• Energy and Entropy

    Date posted: May 1, 2006 Author: jolanta
    Energy and Entropy

    In his post-formalist
    essay titled Painting as Model (1993), the art historian and critic Yve-Alain
    Bois asks, “What is it for a painter to think?” This is an especially
    interesting comment when discussing the subject of pure abstraction. Since there
    is no discernible signifier that one can detect in non-figurative work, the question
    that Bois raises is consequently that much more intellectually demanding not
    only for the critic, but for the artist who self-reflexively ponders this as
    well. Bois challenges one-dimensional readings of pure abstraction where form
    is strictly perceived as an embodiment of emotionality. This idealism concerns
    notions of beauty and transcendence taken to a level of singularity. Some artists
    who work in the mode of pure abstraction can marry aesthetics, poetry and thought
    to create something of artistic presence: David Reed and his pictorial insertions
    into the work of Alfred Hitchcock, for example; the push-pull of accumulation
    and dispersal and the two- against three-dimensionality of the early work of
    Fabian Marccacio; the squeegee-like abstractions of Gerhard Richter that engage
    painting’s historicity, or one of my all time favorites are the punctuated
    and slashed monochromes of Lucio Fontana. Younger artists have been cognizant
    of these historical and contemporary examples while taking Bois’ question
    to task, occasionally riffing with the modality of pure abstraction into interesting
    formal and conceptual avenues. One of these artists is Joo Hyun Kang, exemplified
    in a body of work titled Encrustation and Entropy (2003).

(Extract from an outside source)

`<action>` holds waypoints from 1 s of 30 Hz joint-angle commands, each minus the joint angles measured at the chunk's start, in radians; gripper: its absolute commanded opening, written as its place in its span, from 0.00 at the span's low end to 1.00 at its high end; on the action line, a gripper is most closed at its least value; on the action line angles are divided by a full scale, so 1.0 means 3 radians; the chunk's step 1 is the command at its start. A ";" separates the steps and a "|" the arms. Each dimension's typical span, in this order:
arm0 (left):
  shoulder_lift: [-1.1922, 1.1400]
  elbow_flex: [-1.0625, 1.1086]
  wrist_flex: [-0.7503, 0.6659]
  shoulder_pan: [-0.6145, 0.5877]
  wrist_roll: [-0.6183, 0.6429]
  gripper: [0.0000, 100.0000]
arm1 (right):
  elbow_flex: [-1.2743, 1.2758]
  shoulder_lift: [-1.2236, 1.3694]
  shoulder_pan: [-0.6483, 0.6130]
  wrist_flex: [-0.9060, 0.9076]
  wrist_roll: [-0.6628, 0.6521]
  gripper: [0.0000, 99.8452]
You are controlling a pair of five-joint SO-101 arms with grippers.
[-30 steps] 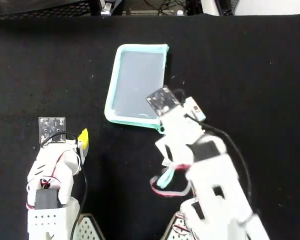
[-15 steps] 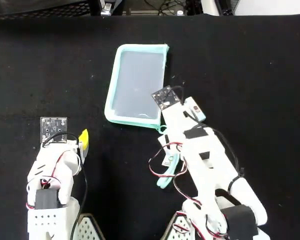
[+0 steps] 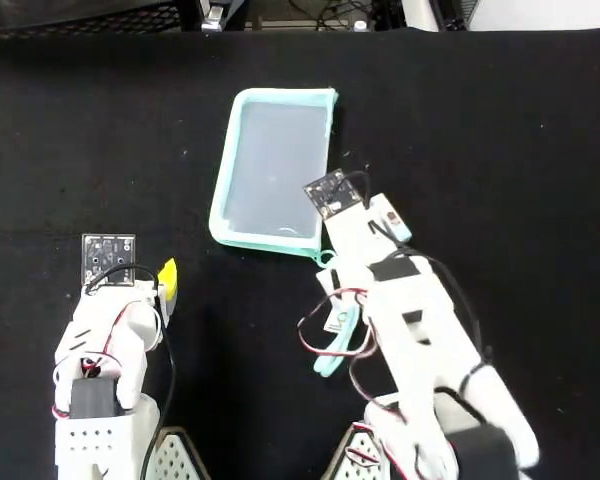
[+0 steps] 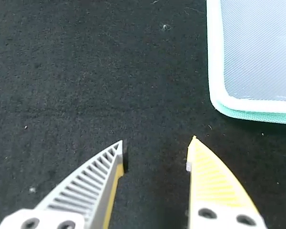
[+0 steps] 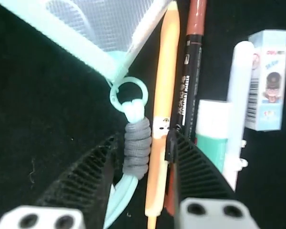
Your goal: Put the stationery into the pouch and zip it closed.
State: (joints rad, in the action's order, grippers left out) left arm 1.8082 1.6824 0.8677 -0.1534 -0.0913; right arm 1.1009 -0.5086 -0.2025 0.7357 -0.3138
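We find the right pincer (image 5: 140, 148) with its two dark ribbed fingers partly apart, straddling two things at once: the grey-wrapped zip pull cord (image 5: 136, 143), which hangs from the corner of the mint-green mesh pouch (image 5: 81, 21), and the long orange pencil (image 5: 163, 86) lying just beside that cord. Whether either finger presses on them we cannot tell. Just outside one finger lies a brown pen (image 5: 193, 62), alongside the pencil. Farther out on that side come a white-and-teal glue stick (image 5: 213, 129), a white marker (image 5: 240, 95) and a small pale blue box (image 5: 267, 81). The pouch lies ahead of the fingertips, most of it cut off at the edge, and we cannot make out how far its zip is drawn. From above, the right arm (image 3: 400, 300) covers most of the stationery and the pouch's near corner. The left pincer (image 4: 157, 143), one finger white and one yellow, stands wide apart over the black table cover (image 4: 62, 71). A rounded corner of the pouch lies ahead on the yellow finger's side, apart from it.
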 commanded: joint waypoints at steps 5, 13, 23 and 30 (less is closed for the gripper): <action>0.0010 0.0054 0.0005 -0.0028 -0.0026 0.22 | 0.0473 -0.0826 -0.0297 -0.0066 0.0020 0.17; 0.0010 0.0054 0.0005 -0.0038 -0.0026 0.22 | 0.0524 -0.0529 -0.0148 -0.0297 0.0020 0.17; 0.0010 0.0054 0.0010 -0.0038 -0.0026 0.22 | -0.0269 0.0647 -0.0164 0.0056 -0.0010 0.16; 0.0010 0.0054 0.0010 -0.0038 -0.0026 0.22 | -0.0320 0.0693 -0.0225 0.0082 -0.0010 0.09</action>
State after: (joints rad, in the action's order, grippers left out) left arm 1.8082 1.6824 0.8677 -0.1534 -0.0913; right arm 1.0457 -0.3030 -0.2562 0.7465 -0.3138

    Encrustation and Entropy consists of twenty-one panels whose surfaces are textured
    with what appear to be detritus and discard. What create these textures are gold
    paste and flake medium as well as mica; these, in turn, are allowed to achieve
    a delicate patina creating what theoretically is an open-ended work. The work
    remains open-ended in that the panels are left to the mercy of the vicissitudes
    of time. Similar to Warhol’s “Oxidation” paintings, Kang’s
    works are more than just an aesthetic endeavor, of a conceptual convergence of
    the spatial and the temporal. She states that they make manifest philosophical
    ideas of being/becoming and their other in the entropy of dissolution. Apart
    from this narrative dichotomy they can also be hyper-real in their simulation
    of geological marvel. This geological trope hits an ironic register when Kang
    has installed her work on the ground outdoors as installation. The panels are
    placed on the earth and become auto-referential simulacra; the works’ formal
    and conceptual punning are made more so in referencing objects of antiquity that
    have been unearthed. Patina never sleeps, and as it accumulates and transforms
    the panels to a level akin to bronze statuary there is also something almost
    kitsch-like in their luminescence. This luster is further heightened by the point/counterpoint
    inherent in the panels’ repetitive affect that can be slightly vertiginous
    as they oscillate between surface texture and an enveloping chromatic density.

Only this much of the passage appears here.